» **Task objective**
After dropping the pictures, give again exactly the lines of the data from its first line through the line with "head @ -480", which is included as well.

» **Given data**
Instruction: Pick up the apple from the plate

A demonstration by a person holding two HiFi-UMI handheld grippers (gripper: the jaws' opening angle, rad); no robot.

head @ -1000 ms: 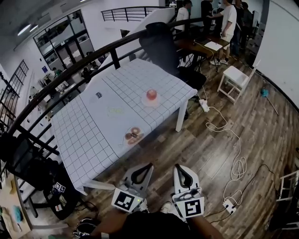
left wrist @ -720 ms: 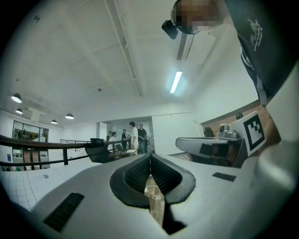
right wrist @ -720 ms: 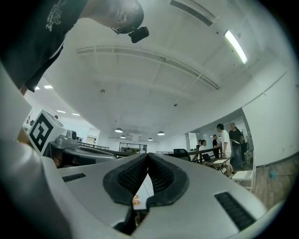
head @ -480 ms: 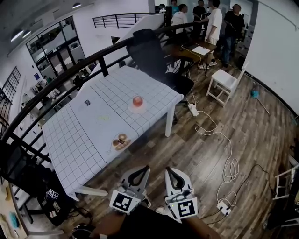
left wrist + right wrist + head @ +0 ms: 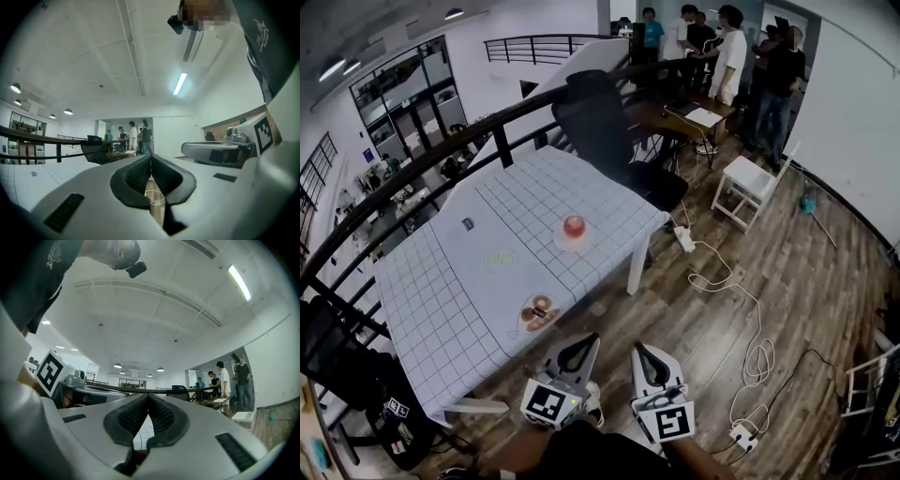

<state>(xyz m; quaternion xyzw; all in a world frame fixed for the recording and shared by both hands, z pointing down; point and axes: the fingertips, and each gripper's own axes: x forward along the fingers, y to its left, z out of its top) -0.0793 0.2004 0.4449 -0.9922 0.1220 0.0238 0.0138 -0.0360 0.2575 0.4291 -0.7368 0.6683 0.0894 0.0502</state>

» **Solved problem**
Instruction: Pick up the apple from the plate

A demonstration by a person holding two HiFi-UMI handheld grippers (gripper: the jaws' opening angle, rad); no robot.

head @ -1000 ms: 
left wrist @ -720 ms: 
right wrist @ -720 ms: 
head @ -480 ms: 

Work on the exercise is now finished.